### HOW TO COMPLETE THIS TASK
Leaving nothing out, set down all the data exactly.

** SOURCE DATA follows **

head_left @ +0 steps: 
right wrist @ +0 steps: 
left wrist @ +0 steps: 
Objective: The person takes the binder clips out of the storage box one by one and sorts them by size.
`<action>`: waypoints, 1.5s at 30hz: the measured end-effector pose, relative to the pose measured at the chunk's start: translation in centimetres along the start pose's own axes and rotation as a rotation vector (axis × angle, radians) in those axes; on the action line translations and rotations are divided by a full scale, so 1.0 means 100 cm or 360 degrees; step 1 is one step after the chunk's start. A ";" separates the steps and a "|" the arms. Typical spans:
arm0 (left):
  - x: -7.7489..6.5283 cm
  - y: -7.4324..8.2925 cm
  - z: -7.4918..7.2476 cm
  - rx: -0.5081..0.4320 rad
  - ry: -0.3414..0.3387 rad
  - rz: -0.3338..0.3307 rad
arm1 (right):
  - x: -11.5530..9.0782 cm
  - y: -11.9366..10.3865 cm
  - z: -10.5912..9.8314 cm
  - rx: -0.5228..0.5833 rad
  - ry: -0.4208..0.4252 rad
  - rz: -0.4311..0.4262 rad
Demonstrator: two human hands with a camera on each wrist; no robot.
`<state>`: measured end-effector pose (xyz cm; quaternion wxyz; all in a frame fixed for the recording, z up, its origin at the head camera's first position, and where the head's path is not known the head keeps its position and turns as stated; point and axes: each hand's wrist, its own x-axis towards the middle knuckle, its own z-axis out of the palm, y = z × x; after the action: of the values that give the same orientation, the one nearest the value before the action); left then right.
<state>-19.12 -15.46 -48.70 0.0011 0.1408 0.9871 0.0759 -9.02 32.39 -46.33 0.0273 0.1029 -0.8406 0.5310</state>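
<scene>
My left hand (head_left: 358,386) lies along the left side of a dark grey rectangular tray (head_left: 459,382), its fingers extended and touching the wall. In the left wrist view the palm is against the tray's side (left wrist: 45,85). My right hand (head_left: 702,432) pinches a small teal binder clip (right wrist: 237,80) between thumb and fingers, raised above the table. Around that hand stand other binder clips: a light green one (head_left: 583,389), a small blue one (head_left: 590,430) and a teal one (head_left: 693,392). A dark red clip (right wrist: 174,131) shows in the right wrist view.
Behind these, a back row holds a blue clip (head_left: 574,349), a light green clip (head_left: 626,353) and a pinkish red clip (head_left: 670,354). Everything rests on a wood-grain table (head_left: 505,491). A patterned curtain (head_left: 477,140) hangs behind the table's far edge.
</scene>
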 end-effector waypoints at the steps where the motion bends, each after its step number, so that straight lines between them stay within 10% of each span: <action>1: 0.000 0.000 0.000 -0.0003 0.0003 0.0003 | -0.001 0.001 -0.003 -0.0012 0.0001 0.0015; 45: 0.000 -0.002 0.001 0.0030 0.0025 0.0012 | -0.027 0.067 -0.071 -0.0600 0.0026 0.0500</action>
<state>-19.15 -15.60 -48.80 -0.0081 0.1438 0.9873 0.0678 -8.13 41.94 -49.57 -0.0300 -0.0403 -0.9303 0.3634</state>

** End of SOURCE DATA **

### RESPONSE
head_left @ +0 steps: 
right wrist @ +0 steps: 
left wrist @ +0 steps: 
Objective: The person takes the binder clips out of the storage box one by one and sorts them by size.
`<action>`: waypoints, 1.5s at 30hz: the measured end-effector pose, relative to the pose measured at the chunk's start: translation in centimetres along the start pose's own axes and rotation as a rotation vector (axis × angle, radians) in those axes; on the action line translations and rotations are divided by a full scale, so 1.0 means 100 cm or 360 degrees; step 1 is one step after the chunk's start. A ";" separates the steps and a "|" the arms. Typical spans:
arm0 (left):
  - x: -7.7489..6.5283 cm
  - y: -7.4324..8.2925 cm
  - z: -7.4918..7.2476 cm
  - rx: -0.5081..0.4320 rad
  - ry: -0.3414..0.3387 rad
  - rz: -0.3338..0.3307 rad
arm1 (right):
  - x: -11.5530..9.0782 cm
  - y: -11.9366..10.3865 cm
  - z: -10.5912..9.8314 cm
  - rx: -0.5228..0.5833 rad
  - ry: -0.4208..0.4252 rad
  - rz: -0.4311..0.4262 rad
Demonstrator: two human hands with a camera on each wrist; no robot.
`<state>`: measured end-effector pose (xyz cm; quaternion wxyz; all in a frame fixed for the recording, z up, its origin at the head camera's first position, and where the head's path is not known the head keeps its position and turns as stated; point and axes: each hand's wrist, its own x-axis towards the middle knuckle, its own z-axis out of the palm, y = z × x; after the action: of the values that give the same orientation, the one nearest the value before the action); left then right.
<state>-19.12 -15.46 -48.70 0.0011 0.1408 0.9871 0.0759 -9.02 32.39 -46.33 0.0273 0.1029 -0.8406 0.5310</state>
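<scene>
My left hand (head_left: 358,386) lies along the left side of a dark grey rectangular tray (head_left: 459,382), its fingers extended and touching the wall. In the left wrist view the palm is against the tray's side (left wrist: 45,85). My right hand (head_left: 702,432) pinches a small teal binder clip (right wrist: 237,80) between thumb and fingers, raised above the table. Around that hand stand other binder clips: a light green one (head_left: 583,389), a small blue one (head_left: 590,430) and a teal one (head_left: 693,392). A dark red clip (right wrist: 174,131) shows in the right wrist view.
Behind these, a back row holds a blue clip (head_left: 574,349), a light green clip (head_left: 626,353) and a pinkish red clip (head_left: 670,354). Everything rests on a wood-grain table (head_left: 505,491). A patterned curtain (head_left: 477,140) hangs behind the table's far edge.
</scene>
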 end-effector waypoints at the steps where the motion bends, each after its step number, so that straight lines between them stay within 10% of each span: <action>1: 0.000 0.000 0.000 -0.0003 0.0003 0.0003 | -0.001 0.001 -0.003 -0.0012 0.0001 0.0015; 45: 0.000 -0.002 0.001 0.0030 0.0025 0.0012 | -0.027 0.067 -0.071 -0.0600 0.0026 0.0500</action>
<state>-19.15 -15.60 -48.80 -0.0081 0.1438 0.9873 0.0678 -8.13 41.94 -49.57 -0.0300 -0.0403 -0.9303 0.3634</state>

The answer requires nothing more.